What is needed: Repeat the listing exactly. The images do not belong in the copy.

Recorded information:
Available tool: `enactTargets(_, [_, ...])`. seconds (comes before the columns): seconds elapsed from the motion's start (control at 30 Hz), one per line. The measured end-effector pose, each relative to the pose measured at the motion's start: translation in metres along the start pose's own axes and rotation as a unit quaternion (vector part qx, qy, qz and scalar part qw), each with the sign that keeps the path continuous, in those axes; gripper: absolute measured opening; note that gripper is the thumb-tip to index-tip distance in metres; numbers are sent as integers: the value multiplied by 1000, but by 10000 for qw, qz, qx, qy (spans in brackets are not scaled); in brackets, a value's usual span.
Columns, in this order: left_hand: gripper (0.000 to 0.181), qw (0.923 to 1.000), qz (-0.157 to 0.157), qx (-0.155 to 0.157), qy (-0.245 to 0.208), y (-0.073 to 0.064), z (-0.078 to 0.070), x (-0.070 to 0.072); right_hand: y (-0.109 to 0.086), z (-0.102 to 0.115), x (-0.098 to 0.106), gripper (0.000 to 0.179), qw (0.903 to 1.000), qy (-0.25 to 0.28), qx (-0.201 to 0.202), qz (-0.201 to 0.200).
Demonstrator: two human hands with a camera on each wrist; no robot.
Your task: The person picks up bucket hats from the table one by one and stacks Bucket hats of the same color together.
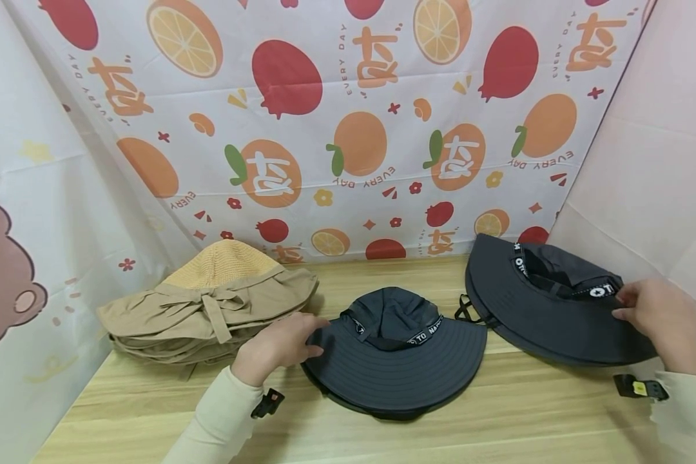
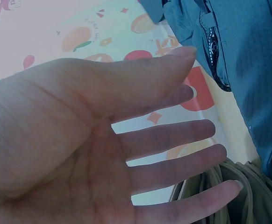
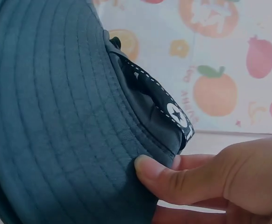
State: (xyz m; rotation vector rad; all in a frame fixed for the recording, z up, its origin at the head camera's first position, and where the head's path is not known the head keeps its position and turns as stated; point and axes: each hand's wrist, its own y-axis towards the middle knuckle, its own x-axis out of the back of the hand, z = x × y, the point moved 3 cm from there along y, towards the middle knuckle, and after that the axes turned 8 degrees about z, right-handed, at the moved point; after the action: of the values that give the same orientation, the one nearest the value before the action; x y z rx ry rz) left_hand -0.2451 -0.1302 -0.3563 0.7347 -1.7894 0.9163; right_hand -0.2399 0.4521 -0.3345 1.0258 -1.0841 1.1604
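Note:
A dark grey wide-brimmed sun hat (image 1: 562, 322) is tilted up at the right, its black band with white lettering showing inside. My right hand (image 1: 664, 319) pinches its brim between thumb and fingers; the right wrist view shows the thumb on the stitched brim (image 3: 56, 116). A second dark hat (image 1: 394, 367) lies on the table in the middle. Beside its left edge is my left hand (image 1: 281, 345), fingers straight and spread in the left wrist view. Whether it touches that brim I cannot tell.
A stack of khaki hats (image 1: 209, 309), the top one with a yellow woven crown and a bow, sits at the left on the wooden table (image 1: 325, 444). A fruit-print cloth (image 1: 336, 77) hangs behind, with pale cloth walls on both sides.

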Motion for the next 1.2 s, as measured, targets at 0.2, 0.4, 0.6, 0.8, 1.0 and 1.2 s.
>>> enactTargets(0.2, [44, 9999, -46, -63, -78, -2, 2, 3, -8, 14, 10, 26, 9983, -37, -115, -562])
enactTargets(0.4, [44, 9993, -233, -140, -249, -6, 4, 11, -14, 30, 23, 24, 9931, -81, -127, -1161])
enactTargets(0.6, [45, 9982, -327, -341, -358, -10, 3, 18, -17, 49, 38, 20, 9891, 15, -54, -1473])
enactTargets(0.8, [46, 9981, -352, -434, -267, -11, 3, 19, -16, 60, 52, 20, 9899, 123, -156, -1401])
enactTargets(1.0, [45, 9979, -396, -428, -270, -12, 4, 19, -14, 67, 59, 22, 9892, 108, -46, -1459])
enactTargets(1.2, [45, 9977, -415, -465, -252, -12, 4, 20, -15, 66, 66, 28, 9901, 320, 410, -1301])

Exercise output:
Available tool: `enactTargets(_, [_, ...])`. seconds (comes before the columns): seconds elapsed from the motion's start (control at 30 Hz), one per line. The measured end-effector pose, each relative to the pose measured at the motion's start: translation in metres along the start pose's own axes and rotation as a unit quaternion (vector part qx, qy, qz and scalar part qw), each with the sign that keeps the path continuous, in those axes; gripper: absolute measured opening; note that gripper is the thumb-tip to index-tip distance in metres; numbers are sent as integers: the value multiplied by 1000, but by 10000 for qw, qz, qx, qy (spans in brackets are not scaled); in brackets, a value's usual span.
Columns, in this order: left_hand: gripper (0.000 to 0.181), qw (0.923 to 1.000), qz (-0.157 to 0.157), qx (-0.155 to 0.157), qy (-0.245 to 0.208), y (-0.073 to 0.064), z (-0.078 to 0.070), x (-0.070 to 0.072); right_hand: y (-0.109 to 0.086), z (-0.102 to 0.115), x (-0.098 to 0.106), gripper (0.000 to 0.179), qw (0.903 to 1.000), qy (-0.25 to 0.28), qx (-0.201 to 0.202), qz (-0.201 to 0.200).
Demonstrator: two human hands with a camera on each wrist; no robot.
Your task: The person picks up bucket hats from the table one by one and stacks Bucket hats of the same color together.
State: (xyz m; rotation vector rad; all in a frame fixed for the recording, z up, its origin at the head camera's first position, and where the head's path is not known the head keeps its position and turns as stated; point and axes: each hand's wrist, its own y-axis towards the middle knuckle, its own x-axis out of the back of the hand, z = x × y, the point moved 3 cm from there along y, towards the middle knuckle, and after that the axes turned 8 degrees about z, right-handed, at the moved point; after the action: of the values that give the same orientation, the one nearest the value before the action; x y z rx ry rz) left_hand -0.2451 -0.1302 -0.3563 0.7347 -1.7894 0.9163; right_hand -0.2399 0.4521 -0.3345 1.0258 -1.0841 1.1604
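Note:
A dark grey wide-brimmed sun hat (image 1: 562, 322) is tilted up at the right, its black band with white lettering showing inside. My right hand (image 1: 664, 319) pinches its brim between thumb and fingers; the right wrist view shows the thumb on the stitched brim (image 3: 56, 116). A second dark hat (image 1: 394, 367) lies on the table in the middle. Beside its left edge is my left hand (image 1: 281, 345), fingers straight and spread in the left wrist view. Whether it touches that brim I cannot tell.
A stack of khaki hats (image 1: 209, 309), the top one with a yellow woven crown and a bow, sits at the left on the wooden table (image 1: 325, 444). A fruit-print cloth (image 1: 336, 77) hangs behind, with pale cloth walls on both sides.
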
Motion for the next 1.2 s, as measured, targets at 0.2, 0.4, 0.6, 0.8, 1.0 and 1.2 s.
>>> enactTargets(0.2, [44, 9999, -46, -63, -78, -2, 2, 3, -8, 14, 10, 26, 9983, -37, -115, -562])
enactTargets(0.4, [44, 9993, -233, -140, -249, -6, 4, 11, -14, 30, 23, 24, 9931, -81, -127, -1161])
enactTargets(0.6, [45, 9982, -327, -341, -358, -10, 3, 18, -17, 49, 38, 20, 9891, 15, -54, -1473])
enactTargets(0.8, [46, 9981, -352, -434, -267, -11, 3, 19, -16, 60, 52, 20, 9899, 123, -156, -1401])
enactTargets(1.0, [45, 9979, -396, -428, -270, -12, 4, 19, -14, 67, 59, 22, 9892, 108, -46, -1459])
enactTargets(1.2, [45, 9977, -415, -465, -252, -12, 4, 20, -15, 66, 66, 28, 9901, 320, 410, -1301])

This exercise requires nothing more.